:: Exercise data ::

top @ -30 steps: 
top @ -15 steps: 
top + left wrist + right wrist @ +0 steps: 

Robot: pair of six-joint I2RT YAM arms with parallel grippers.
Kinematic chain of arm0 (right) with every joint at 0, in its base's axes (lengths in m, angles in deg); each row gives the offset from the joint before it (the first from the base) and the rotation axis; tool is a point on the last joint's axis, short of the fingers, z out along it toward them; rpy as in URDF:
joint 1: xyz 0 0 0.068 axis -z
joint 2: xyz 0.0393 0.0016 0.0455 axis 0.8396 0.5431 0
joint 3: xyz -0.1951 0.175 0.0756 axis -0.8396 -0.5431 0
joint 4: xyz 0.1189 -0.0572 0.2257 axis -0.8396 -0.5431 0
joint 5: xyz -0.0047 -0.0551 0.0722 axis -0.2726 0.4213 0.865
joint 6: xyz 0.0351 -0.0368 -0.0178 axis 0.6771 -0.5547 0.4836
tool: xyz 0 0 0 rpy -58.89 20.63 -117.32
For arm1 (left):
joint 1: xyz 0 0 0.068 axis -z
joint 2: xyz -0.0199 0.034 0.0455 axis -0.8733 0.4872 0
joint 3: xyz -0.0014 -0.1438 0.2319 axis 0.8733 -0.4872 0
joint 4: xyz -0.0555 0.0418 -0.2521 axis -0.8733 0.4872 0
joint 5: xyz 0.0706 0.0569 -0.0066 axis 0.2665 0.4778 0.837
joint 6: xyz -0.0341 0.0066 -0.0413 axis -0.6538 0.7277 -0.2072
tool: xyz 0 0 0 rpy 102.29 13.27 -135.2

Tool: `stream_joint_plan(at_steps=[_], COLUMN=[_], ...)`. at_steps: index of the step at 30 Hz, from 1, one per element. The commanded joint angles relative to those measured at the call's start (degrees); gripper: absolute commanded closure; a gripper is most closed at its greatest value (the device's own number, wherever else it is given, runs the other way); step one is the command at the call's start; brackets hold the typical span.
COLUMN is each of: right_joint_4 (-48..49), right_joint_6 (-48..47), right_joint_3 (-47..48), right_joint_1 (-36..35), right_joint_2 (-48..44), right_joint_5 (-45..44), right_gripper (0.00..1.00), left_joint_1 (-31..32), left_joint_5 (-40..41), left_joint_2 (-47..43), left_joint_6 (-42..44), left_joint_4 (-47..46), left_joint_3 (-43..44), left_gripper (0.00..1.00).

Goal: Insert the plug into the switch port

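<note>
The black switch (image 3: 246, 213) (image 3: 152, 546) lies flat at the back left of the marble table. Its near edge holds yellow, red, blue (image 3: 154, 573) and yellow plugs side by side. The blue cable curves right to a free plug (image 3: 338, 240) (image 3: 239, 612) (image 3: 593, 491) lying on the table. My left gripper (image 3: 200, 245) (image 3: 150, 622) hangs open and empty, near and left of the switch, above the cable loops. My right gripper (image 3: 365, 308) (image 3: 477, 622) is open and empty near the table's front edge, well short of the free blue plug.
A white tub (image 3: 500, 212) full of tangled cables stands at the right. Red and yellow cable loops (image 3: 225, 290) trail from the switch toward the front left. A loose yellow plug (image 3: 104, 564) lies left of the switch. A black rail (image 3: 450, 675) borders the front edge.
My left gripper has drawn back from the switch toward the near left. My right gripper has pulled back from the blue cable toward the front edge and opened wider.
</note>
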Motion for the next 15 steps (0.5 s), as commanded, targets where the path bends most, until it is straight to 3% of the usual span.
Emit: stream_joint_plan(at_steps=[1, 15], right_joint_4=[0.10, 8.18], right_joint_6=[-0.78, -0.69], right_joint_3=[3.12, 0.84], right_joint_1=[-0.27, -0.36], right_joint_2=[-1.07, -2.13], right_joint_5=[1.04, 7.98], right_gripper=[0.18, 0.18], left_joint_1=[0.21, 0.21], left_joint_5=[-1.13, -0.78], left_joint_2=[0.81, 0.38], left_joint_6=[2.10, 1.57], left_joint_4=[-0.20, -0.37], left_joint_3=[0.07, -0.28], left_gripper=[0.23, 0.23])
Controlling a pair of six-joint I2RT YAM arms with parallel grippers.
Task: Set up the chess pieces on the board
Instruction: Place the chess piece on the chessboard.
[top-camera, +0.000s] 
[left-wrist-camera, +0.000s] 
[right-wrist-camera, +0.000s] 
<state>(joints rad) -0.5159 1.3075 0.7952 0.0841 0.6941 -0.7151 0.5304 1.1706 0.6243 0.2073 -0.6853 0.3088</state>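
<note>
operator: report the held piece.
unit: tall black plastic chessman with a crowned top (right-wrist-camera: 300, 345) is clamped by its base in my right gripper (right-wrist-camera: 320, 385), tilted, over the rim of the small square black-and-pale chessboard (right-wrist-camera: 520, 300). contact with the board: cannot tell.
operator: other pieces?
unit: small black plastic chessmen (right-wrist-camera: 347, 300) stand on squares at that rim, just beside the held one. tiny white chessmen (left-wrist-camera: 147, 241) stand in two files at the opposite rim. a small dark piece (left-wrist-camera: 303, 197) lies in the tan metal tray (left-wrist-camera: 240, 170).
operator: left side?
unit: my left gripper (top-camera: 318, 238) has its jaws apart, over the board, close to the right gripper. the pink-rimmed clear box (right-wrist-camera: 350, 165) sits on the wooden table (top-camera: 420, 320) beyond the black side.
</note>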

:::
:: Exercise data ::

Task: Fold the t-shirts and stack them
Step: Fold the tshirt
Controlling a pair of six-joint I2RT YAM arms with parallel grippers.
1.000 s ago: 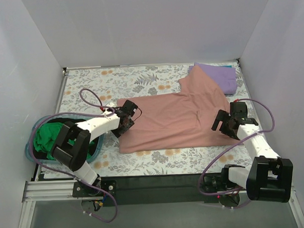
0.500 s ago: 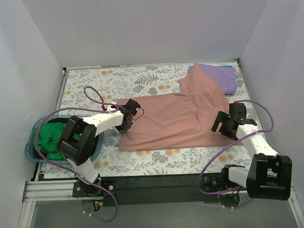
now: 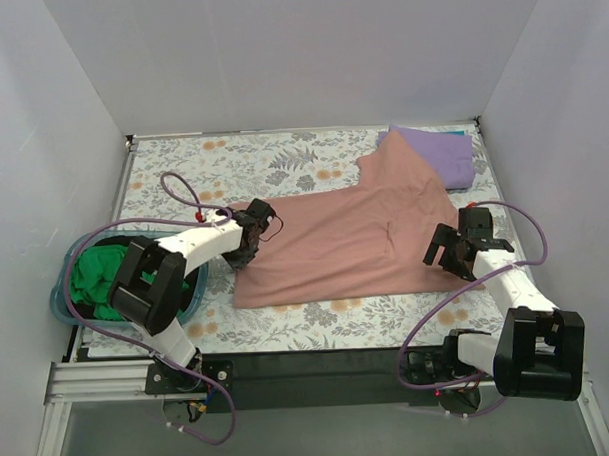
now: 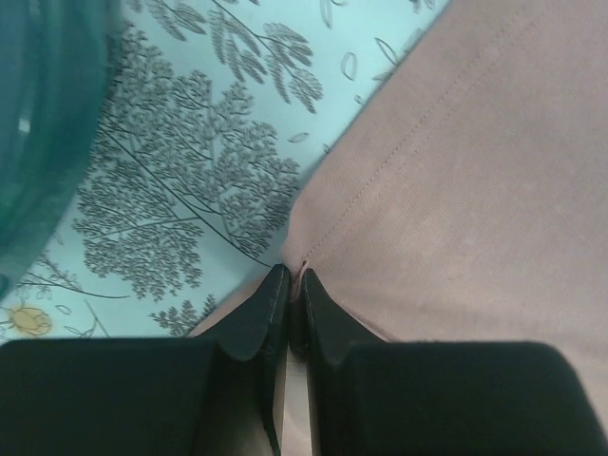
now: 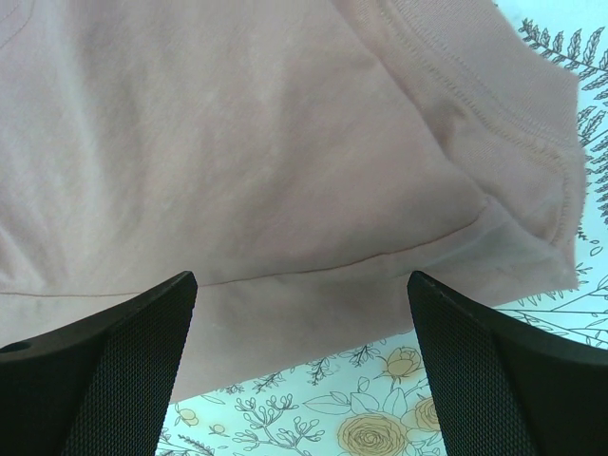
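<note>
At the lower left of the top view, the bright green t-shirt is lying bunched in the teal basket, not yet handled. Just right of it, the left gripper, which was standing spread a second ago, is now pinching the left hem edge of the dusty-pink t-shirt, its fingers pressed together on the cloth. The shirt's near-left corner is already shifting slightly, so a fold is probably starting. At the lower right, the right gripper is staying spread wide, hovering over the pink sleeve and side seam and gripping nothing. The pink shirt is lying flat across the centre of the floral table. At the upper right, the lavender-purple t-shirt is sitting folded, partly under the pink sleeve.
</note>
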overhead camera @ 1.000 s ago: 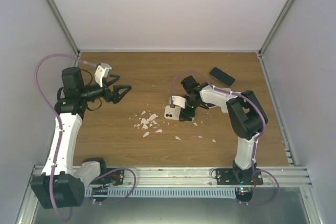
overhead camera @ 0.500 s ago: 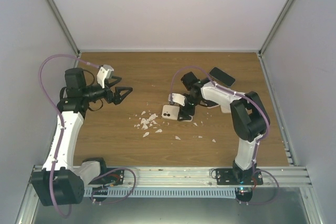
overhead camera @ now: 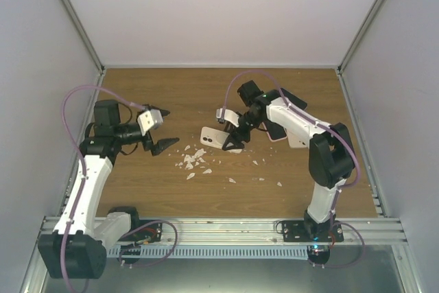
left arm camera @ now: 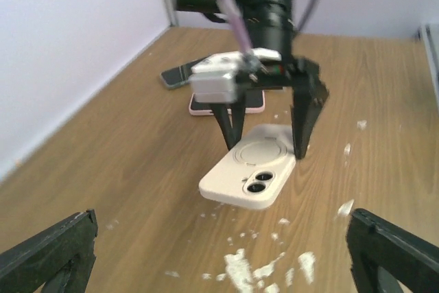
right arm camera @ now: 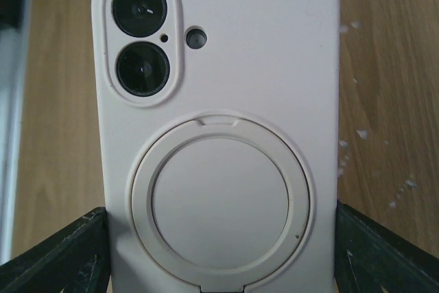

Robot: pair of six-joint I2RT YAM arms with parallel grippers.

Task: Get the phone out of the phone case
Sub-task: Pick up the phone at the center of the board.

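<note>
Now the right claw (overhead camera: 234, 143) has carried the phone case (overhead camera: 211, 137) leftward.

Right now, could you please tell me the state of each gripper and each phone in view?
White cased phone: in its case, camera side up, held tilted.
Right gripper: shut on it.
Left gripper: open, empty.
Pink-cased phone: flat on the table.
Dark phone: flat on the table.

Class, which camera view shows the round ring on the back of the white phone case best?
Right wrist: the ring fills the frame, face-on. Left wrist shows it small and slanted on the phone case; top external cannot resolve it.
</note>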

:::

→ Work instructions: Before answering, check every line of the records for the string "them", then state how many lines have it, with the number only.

→ Task answer: 2